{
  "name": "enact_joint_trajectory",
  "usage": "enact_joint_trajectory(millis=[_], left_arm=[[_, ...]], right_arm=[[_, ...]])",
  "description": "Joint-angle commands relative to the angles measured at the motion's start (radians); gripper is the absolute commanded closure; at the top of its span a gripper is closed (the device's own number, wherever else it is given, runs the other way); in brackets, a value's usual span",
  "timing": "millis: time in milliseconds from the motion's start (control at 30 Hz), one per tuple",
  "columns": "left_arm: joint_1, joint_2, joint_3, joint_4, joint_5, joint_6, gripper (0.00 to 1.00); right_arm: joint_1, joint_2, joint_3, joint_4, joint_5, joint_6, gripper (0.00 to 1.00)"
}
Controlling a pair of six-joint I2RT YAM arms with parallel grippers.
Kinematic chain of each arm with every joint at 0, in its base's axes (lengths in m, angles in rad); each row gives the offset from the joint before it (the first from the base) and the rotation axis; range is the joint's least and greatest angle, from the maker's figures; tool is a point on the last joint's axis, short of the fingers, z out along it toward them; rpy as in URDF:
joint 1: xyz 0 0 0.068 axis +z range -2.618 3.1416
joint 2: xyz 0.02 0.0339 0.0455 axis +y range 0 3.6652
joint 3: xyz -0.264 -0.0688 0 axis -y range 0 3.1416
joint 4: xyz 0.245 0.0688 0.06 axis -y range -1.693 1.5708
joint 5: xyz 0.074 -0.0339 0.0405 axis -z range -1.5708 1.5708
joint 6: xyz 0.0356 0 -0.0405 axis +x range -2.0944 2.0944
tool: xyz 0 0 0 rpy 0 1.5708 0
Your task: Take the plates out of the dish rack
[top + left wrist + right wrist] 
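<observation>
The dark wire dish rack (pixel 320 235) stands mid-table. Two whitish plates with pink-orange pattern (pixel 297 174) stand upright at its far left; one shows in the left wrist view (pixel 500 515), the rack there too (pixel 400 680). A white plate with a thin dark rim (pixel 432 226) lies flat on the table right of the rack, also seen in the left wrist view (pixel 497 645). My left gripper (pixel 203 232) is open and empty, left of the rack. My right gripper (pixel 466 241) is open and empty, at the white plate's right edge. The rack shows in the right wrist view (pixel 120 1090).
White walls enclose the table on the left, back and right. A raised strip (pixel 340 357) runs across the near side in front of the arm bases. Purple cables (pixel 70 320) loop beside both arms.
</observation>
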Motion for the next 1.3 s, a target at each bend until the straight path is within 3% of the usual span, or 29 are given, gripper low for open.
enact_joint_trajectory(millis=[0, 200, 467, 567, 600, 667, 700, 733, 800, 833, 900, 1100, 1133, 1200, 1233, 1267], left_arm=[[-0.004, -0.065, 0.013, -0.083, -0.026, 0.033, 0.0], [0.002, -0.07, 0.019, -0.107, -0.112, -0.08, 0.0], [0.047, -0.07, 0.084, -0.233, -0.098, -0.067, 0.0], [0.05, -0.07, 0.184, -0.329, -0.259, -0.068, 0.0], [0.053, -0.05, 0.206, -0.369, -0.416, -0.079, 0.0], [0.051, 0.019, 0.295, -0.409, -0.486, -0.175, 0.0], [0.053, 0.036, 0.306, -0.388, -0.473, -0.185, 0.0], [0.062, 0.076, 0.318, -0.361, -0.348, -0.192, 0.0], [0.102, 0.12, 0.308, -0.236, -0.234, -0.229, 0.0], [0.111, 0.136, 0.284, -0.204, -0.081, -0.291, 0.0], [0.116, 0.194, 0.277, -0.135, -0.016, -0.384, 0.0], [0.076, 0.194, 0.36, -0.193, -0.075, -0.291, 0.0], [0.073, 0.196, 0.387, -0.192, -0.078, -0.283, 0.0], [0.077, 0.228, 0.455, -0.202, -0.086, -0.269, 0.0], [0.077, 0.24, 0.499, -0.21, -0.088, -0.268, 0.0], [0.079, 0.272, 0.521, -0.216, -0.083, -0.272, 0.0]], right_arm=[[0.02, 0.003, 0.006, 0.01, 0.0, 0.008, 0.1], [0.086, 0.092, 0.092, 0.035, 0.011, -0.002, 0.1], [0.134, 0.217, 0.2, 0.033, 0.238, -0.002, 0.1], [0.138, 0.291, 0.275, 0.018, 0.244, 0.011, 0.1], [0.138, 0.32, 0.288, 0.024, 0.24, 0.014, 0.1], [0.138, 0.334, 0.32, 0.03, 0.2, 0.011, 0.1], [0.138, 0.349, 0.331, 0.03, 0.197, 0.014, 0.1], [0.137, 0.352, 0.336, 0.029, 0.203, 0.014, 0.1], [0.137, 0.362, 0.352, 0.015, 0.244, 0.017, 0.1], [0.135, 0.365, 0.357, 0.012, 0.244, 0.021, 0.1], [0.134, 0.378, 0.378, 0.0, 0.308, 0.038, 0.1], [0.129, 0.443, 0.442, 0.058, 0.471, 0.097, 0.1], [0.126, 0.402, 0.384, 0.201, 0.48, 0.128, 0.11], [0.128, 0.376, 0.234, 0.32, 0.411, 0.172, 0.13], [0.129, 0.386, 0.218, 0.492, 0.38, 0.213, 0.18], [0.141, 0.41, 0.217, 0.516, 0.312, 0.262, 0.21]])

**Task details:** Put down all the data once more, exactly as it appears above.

**Answer to this exercise:**
{
  "name": "enact_joint_trajectory",
  "usage": "enact_joint_trajectory(millis=[_], left_arm=[[_, ...]], right_arm=[[_, ...]])",
  "description": "Joint-angle commands relative to the angles measured at the motion's start (radians); gripper is the absolute commanded closure; at the top of its span a gripper is closed (the device's own number, wherever else it is given, runs the other way); in brackets, a value's usual span",
  "timing": "millis: time in milliseconds from the motion's start (control at 30 Hz), one per tuple",
  "columns": "left_arm: joint_1, joint_2, joint_3, joint_4, joint_5, joint_6, gripper (0.00 to 1.00); right_arm: joint_1, joint_2, joint_3, joint_4, joint_5, joint_6, gripper (0.00 to 1.00)"
}
Controlling a pair of six-joint I2RT YAM arms with parallel grippers.
Kinematic chain of each arm with every joint at 0, in its base's axes (lengths in m, angles in rad); each row gives the offset from the joint before it (the first from the base) and the rotation axis; range is the joint's least and greatest angle, from the maker's figures; tool is a point on the last joint's axis, short of the fingers, z out along it toward them; rpy as in URDF:
joint 1: xyz 0 0 0.068 axis +z range -2.618 3.1416
joint 2: xyz 0.02 0.0339 0.0455 axis +y range 0 3.6652
joint 3: xyz -0.264 -0.0688 0 axis -y range 0 3.1416
joint 4: xyz 0.245 0.0688 0.06 axis -y range -1.693 1.5708
joint 5: xyz 0.074 -0.0339 0.0405 axis -z range -1.5708 1.5708
joint 6: xyz 0.0356 0 -0.0405 axis +x range -2.0944 2.0944
tool: xyz 0 0 0 rpy 0 1.5708 0
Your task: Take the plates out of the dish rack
[top + left wrist + right wrist] 
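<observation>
The dark wire dish rack (pixel 320 235) stands mid-table. Two whitish plates with pink-orange pattern (pixel 297 174) stand upright at its far left; one shows in the left wrist view (pixel 500 515), the rack there too (pixel 400 680). A white plate with a thin dark rim (pixel 432 226) lies flat on the table right of the rack, also seen in the left wrist view (pixel 497 645). My left gripper (pixel 203 232) is open and empty, left of the rack. My right gripper (pixel 466 241) is open and empty, at the white plate's right edge. The rack shows in the right wrist view (pixel 120 1090).
White walls enclose the table on the left, back and right. A raised strip (pixel 340 357) runs across the near side in front of the arm bases. Purple cables (pixel 70 320) loop beside both arms.
</observation>
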Motion for the next 1.3 s, a target at each bend until the straight path is within 3% of the usual span, or 29 are given, gripper low for open.
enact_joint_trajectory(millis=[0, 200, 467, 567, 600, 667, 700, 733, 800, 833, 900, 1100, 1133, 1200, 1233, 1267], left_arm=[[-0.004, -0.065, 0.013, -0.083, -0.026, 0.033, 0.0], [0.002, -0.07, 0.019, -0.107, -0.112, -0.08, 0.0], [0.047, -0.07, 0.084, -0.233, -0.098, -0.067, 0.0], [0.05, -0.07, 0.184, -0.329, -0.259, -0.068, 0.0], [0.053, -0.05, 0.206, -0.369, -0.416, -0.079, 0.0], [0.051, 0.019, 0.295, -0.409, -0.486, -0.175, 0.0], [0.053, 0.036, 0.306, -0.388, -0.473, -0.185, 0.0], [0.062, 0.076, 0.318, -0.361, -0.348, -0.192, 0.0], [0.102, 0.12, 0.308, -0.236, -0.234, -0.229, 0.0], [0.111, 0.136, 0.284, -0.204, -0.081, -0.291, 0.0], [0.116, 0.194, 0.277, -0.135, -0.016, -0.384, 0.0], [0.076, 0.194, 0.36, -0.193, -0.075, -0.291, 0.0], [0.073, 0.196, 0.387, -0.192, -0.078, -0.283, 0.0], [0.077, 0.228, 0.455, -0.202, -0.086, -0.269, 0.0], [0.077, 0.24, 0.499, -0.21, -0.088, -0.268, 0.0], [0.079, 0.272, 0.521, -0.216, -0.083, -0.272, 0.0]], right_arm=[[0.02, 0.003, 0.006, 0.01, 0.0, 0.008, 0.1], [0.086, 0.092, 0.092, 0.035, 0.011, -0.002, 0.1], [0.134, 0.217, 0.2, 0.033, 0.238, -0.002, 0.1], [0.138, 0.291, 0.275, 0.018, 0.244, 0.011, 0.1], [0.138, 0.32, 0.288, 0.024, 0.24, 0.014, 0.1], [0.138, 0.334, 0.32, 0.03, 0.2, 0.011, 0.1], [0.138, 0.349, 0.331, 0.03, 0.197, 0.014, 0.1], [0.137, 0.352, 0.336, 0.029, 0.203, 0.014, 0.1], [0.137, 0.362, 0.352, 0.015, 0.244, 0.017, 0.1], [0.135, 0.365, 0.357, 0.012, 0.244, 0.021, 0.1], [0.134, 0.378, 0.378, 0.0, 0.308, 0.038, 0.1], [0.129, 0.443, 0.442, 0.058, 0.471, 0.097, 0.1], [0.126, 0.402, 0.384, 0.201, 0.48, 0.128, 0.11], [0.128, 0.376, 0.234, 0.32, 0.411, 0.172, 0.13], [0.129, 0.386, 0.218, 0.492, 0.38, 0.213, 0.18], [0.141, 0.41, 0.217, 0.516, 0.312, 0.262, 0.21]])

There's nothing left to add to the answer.